'''
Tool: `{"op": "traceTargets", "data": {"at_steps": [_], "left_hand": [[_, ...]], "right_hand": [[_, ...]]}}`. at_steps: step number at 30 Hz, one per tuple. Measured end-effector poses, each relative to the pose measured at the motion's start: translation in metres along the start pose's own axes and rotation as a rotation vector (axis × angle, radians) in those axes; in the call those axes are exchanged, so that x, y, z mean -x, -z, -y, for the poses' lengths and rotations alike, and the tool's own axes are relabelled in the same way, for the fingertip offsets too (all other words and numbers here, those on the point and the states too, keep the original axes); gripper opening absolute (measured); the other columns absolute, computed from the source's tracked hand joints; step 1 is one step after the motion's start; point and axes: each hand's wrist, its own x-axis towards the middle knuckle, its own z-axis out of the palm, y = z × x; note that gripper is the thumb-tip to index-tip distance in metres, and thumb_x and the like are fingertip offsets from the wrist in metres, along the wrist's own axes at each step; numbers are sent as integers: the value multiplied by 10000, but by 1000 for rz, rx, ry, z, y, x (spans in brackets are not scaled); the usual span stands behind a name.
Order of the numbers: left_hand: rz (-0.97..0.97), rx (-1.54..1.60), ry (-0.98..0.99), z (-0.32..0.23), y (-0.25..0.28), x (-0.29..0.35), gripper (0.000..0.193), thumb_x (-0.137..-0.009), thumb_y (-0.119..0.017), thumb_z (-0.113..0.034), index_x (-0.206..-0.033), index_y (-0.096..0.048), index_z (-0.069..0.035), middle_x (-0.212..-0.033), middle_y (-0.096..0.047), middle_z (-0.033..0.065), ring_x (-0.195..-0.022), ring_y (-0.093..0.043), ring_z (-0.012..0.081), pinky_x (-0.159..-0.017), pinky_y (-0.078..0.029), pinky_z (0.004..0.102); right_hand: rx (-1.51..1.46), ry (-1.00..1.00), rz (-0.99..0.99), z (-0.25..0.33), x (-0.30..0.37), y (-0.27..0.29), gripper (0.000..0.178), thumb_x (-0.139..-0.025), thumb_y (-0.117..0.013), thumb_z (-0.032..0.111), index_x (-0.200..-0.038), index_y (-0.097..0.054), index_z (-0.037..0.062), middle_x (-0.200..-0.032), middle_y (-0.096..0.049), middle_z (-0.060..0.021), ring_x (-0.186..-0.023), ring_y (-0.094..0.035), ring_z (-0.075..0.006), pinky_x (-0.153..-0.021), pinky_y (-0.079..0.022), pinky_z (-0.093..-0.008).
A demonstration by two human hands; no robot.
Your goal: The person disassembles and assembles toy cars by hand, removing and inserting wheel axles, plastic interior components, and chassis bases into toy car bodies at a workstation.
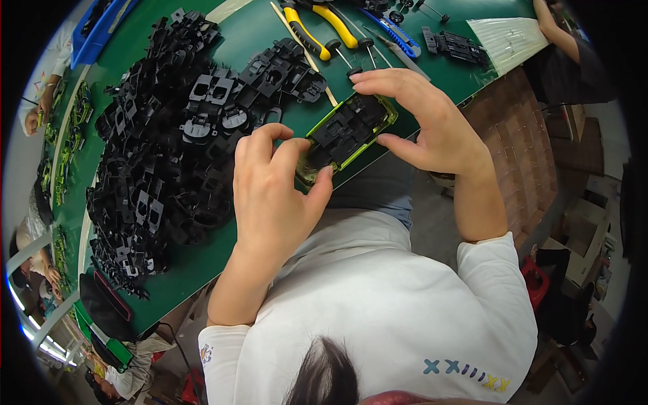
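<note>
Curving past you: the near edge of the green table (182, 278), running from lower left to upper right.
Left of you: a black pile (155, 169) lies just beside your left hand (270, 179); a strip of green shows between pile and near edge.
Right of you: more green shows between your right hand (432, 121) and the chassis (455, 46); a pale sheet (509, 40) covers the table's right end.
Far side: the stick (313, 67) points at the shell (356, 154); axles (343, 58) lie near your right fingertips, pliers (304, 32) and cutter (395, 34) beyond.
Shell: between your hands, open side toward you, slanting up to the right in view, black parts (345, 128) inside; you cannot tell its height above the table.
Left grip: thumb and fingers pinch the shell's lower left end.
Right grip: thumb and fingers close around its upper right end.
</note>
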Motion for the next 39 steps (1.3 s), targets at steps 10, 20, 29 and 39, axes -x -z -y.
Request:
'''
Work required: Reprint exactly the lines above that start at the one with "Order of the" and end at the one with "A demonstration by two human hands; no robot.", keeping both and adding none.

Response:
Order of the numbers: left_hand: rz (-0.97..0.97), rx (-1.54..1.60), ry (-0.98..0.99), z (-0.32..0.23), y (-0.25..0.28), x (-0.29..0.35), gripper (0.000..0.193), thumb_x (-0.137..-0.009), thumb_y (-0.119..0.017), thumb_z (-0.113..0.034), index_x (-0.206..-0.033), index_y (-0.096..0.048), index_z (-0.069..0.035), middle_x (-0.212..-0.033), middle_y (-0.096..0.047), middle_z (-0.033..0.065), ring_x (-0.195..-0.022), ring_y (-0.093..0.043), ring_z (-0.012..0.081), pinky_x (-0.159..-0.017), pinky_y (-0.078..0.029), pinky_z (0.004..0.102); right_hand: rx (-1.51..1.46), ry (-1.00..1.00), rz (-0.99..0.99), z (-0.25..0.33), x (-0.30..0.37), y (-0.27..0.29), gripper (0.000..0.178), thumb_x (-0.139..-0.025), thumb_y (-0.117..0.013), thumb_z (-0.032..0.111), index_x (-0.200..-0.038), index_y (-0.097..0.054), index_z (-0.037..0.062), middle_x (-0.200..-0.032), middle_y (-0.096..0.049), middle_z (-0.060..0.021), ring_x (-0.186..-0.023), ring_y (-0.094..0.035), ring_z (-0.075..0.006), pinky_x (-0.153..-0.021), pinky_y (-0.079..0.022), pinky_z (-0.093..-0.008).
A demonstration by two human hands; no robot.

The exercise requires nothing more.